СТРАННЫЕ СБЛИЖЕНИЯ: Шведская модель и геополитика


Ровно 100 лет назад Норвегия проголосовала за независимость. На референдуме 13 августа 1905 г. народ почти единогласно потребовал расторгнуть унию со Швецией. Последовавшее за этим упразднение союза считается образцом мирного размежевания. И хотя исторические параллели заведомо хромают, России, переживающей “измену” соседей, не стоит забывать скандинавский опыт.

Норвегия досталась шведской короне в 1814 г. по итогам наполеоновских войн и стала компенсацией за потерянную пятью годами раньше Финляндию (отошла к России). Наличие очень близкого этнически и культурно “вассала” (пользовавшегося, впрочем, широкой автономией) повышало вес Стокгольма на европейской арене.

Желание “младшего брата” уйти из семьи поразило шведов. Классик шведской литературы поэт Вернер фон Хейденстам публично обвинил норвежцев в предательстве и черной неблагодарности. Короля Оскара II упрекали в преступном бездействии, требуя силой приструнить сепаратистов. Военные демонстрировали готовность выполнить приказ.

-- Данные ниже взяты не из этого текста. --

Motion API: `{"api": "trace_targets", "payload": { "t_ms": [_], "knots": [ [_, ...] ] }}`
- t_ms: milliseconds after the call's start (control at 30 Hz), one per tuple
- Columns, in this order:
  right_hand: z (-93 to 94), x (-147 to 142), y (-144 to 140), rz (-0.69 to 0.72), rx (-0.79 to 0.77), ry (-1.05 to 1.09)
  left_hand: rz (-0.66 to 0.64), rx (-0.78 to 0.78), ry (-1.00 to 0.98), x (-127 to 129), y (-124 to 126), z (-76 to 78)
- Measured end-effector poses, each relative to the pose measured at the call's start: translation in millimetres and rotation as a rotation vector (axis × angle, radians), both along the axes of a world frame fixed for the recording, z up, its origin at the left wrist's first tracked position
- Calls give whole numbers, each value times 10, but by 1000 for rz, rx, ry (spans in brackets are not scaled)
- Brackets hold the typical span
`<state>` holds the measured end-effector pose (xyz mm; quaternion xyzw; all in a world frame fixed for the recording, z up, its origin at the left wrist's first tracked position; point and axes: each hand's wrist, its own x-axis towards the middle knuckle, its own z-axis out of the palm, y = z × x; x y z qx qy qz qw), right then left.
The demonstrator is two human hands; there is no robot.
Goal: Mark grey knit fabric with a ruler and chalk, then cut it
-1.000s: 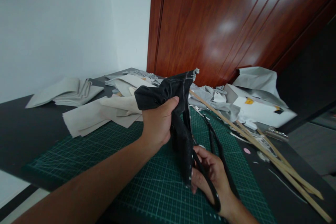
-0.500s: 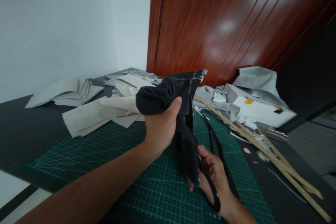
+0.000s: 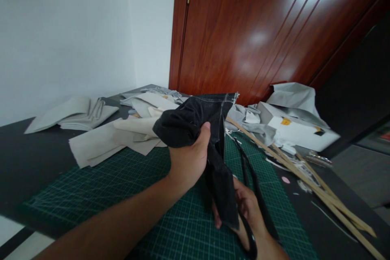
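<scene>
My left hand (image 3: pixel 190 158) is closed round a bunched black fabric piece (image 3: pixel 210 109), thumb on top, holding it above the cutting mat (image 3: pixel 183 211). Pale stitching runs along its upper edge, and the right corner is frayed. Lower down, my right hand (image 3: pixel 248 207) is closed at the fabric's hanging end, its fingertips showing on both sides. A smooth black loop (image 3: pixel 252 237) curves across this hand's palm; whether it is a scissors handle or a strap I cannot make out. A long black strip (image 3: pixel 257 187) lies just to the right.
Beige cloth pieces (image 3: pixel 100 144) and a folded stack (image 3: pixel 76 111) lie at left. At right are wooden strips (image 3: pixel 323 195), a white box (image 3: pixel 295 128) and grey scraps (image 3: pixel 262 130). A brown door (image 3: pixel 231 32) rises behind the dark table (image 3: pixel 18 162).
The black fabric and both hands sit slightly lower in the picture, and the background has shifted a little too. Both hands keep nearly the same hold.
</scene>
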<state>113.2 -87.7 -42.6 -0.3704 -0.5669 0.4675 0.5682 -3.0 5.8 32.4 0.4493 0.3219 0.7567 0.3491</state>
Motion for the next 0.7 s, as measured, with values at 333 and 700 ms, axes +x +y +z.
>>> {"api": "trace_targets", "payload": {
  "t_ms": [333,700],
  "knots": [
    [-3,-10,-18,-47,4,5,-28,-17,33,-2,-24,-5],
    [57,7,-40,-15,-3,-5,-27,18,75,-7,-41,28]
  ]
}}
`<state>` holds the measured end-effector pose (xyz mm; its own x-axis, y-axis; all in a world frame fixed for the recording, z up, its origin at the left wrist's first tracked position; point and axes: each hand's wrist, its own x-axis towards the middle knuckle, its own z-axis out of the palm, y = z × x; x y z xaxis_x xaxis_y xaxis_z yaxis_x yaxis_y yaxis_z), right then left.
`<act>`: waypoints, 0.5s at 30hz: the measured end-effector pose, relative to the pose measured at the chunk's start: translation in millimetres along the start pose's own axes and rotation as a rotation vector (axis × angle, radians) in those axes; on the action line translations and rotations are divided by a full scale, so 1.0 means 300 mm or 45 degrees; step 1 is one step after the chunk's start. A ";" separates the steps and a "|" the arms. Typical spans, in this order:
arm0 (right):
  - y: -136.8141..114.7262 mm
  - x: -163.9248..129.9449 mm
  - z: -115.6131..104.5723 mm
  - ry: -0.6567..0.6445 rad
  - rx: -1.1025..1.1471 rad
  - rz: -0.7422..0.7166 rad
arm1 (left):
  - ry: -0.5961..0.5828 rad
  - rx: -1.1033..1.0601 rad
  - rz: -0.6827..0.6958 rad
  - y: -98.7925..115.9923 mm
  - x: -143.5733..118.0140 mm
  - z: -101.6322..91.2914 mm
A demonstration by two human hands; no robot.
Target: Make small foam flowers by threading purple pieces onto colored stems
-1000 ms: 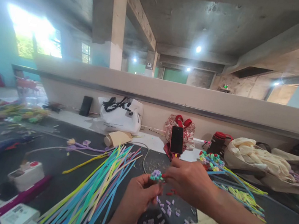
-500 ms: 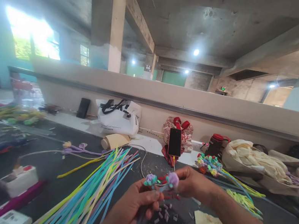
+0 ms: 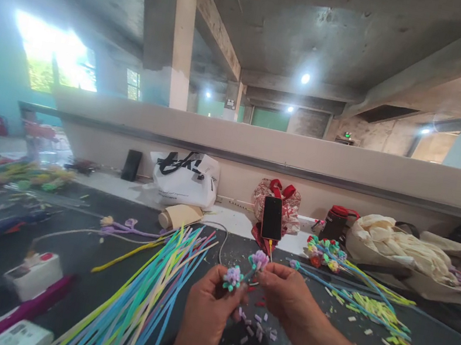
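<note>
So we've got both hands up over the dark table [image 3: 78,252], right in the middle. Our left hand [image 3: 205,317] has its fingers pinched tight on a stem topped with a purple fuzzy flower [image 3: 232,276], and our right hand [image 3: 286,295] is clamped on a second purple flower [image 3: 260,258] just beside it, a little higher. The two blooms sit close, nearly touching. Below the hands there's a scatter of purple cut bits [image 3: 248,336]. Off to the left lies a big fan of colourful strips [image 3: 147,289], and a phone [image 3: 272,217] leans against a red bag [image 3: 280,196] behind.
</note>
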<state>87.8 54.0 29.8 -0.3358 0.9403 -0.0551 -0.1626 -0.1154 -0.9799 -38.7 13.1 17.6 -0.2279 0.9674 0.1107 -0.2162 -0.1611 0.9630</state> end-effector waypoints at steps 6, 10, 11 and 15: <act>-0.005 0.003 0.025 0.064 -0.041 -0.009 | 0.099 0.363 0.243 0.000 -0.013 -0.006; -0.021 0.005 0.010 0.052 -0.036 0.006 | -0.053 0.282 0.167 0.021 -0.028 -0.002; -0.027 0.006 0.002 0.042 -0.014 0.002 | -0.103 0.203 0.131 0.029 -0.030 0.001; -0.060 0.001 -0.030 -0.044 0.087 -0.071 | -0.195 -0.200 -0.059 0.052 -0.029 0.009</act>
<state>99.1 59.3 45.5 -0.3562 0.9344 0.0068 -0.2445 -0.0861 -0.9658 -37.5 2.7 32.3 -0.0699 0.9909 0.1151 -0.3710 -0.1329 0.9191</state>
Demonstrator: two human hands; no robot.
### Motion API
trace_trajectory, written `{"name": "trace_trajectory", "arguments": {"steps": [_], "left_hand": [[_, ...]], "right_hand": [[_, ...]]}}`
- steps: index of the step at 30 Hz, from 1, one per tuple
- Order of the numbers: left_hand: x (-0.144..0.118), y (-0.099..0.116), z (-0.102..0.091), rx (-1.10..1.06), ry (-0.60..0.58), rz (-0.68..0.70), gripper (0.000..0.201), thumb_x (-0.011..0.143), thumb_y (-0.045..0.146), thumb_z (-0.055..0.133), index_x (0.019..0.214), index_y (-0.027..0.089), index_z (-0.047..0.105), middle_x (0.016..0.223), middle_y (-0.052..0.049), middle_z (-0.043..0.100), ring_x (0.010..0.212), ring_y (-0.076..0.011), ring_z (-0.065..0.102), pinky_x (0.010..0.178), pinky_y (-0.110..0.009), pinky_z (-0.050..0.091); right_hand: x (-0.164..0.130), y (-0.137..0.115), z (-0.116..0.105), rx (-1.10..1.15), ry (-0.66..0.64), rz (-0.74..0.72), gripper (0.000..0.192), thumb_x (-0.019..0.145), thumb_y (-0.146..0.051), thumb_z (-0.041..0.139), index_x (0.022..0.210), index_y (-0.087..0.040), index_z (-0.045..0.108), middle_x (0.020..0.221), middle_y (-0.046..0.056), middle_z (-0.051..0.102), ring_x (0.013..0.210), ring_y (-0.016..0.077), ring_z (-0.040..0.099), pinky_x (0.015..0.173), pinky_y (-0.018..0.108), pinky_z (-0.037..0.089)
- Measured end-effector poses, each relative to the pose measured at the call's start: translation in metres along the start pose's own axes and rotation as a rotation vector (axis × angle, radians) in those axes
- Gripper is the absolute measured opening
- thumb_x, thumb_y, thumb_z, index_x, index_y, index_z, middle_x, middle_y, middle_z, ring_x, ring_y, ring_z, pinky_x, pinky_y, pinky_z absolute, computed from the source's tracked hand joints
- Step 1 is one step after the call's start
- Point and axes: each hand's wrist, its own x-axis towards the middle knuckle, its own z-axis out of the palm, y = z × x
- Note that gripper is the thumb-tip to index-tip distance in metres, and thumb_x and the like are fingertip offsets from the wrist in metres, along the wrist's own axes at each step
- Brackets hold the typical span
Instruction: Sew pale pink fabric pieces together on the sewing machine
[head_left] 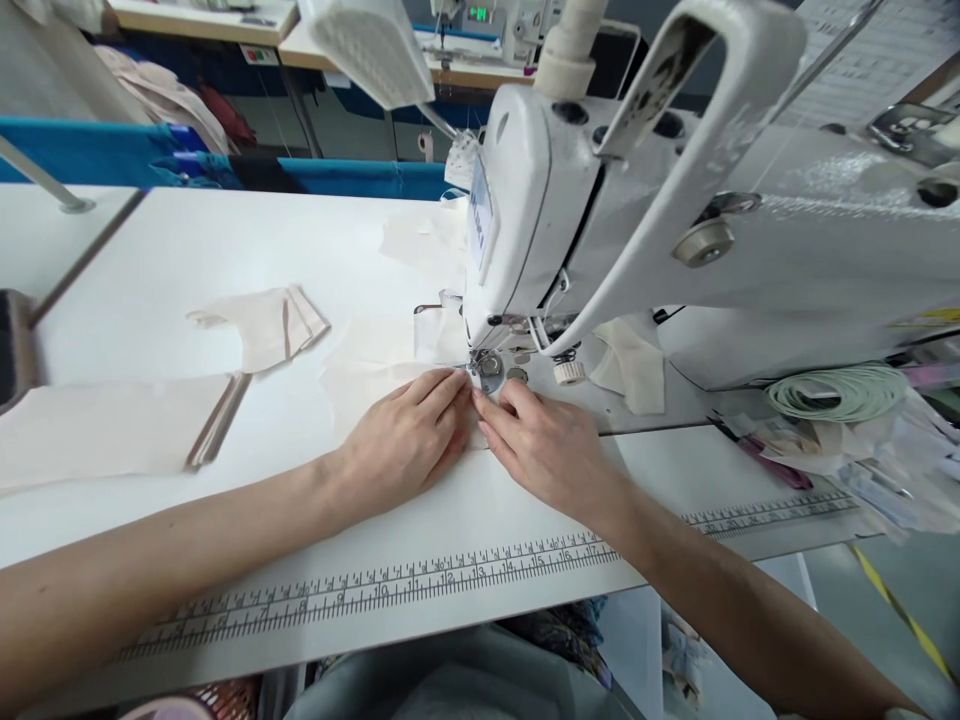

На “мягкотелых” обрушился профессор из Гетеборга Рудольф Челлен, который ввел в мировой обиход понятие “геополитика”. Швеция, настаивал он, обязана защищать свое пространство, поскольку территория государства есть его неразделимое тело. Телу, правда, должна соответствовать национальная душа, и здесь ученый призывал прекратить “метания в поисках компромисса”, брать пример с “беззаветного национализма” норвежцев и отказаться от “сверхкультуры космополитизма” в пользу исконных чувств.

Для Оскара II, выбравшего мирное решение, распад унии стал роковым – король умер через два года, не оправившись от душевной травмы. Консерваторы назвали отделение Норвегии развязкой геополитической трагедии, начавшейся с Полтавской битвы (1709) и продолжившейся утратой Финляндии (1809). Швеция впервые почувствовала себя не великой державой, а обычной страной в недружественном окружении. Любопытно, что обсуждался даже вопрос о том, возможна ли дальнейшая дезинтеграция, т. е. отделение уже собственно шведских территорий.

Но когда решение о “разводе” было принято, тот же фон Хейденстам осуждал мелочность при разделе совместного имущества (речь шла о посольствах и Нобелевском фонде). А Рудольф Челлен, обратив националистический пафос вовнутрь, предложил идею “государства как народного дома”, которая спустя пару десятилетий стала основой “шведской модели”, одной из самых успешных форм общественно-экономического устройства XX в. Правда, Челлен видел в “народном доме” автаркию, а социал-демократы, взяв само понятие, сделали упор на социальную справедливость и гармоничное развитие.

Политически пути Швеции и Норвегии разошлись довольно далеко. Шведы сохраняли строгий нейтралитет, но вступили в Евросоюз. Норвежцы воевали во Второй мировой, а затем стали северным форпостом НАТО, зато дважды отказались поделиться суверенитетом с Европейским союзом. При этом товарооборот между двумя государствами составил в прошлом году почти 25 млрд евро, Норвегия – третий по значимости рынок для шведских производителей, Швеция – крупнейший рынок для норвежцев. Психологически и культурно оба народа являются по-настоящему братскими.

Сегодня шведы искренне считают великим благом избавление от великодержавных амбиций, кипевших в шведском обществе еще 100 лет назад. Отказавшись от попыток сохранить сферу влияния, они смогли всерьез заняться развитием собственной страны, укрепив при этом отношения с соседом. И никакой геополитики.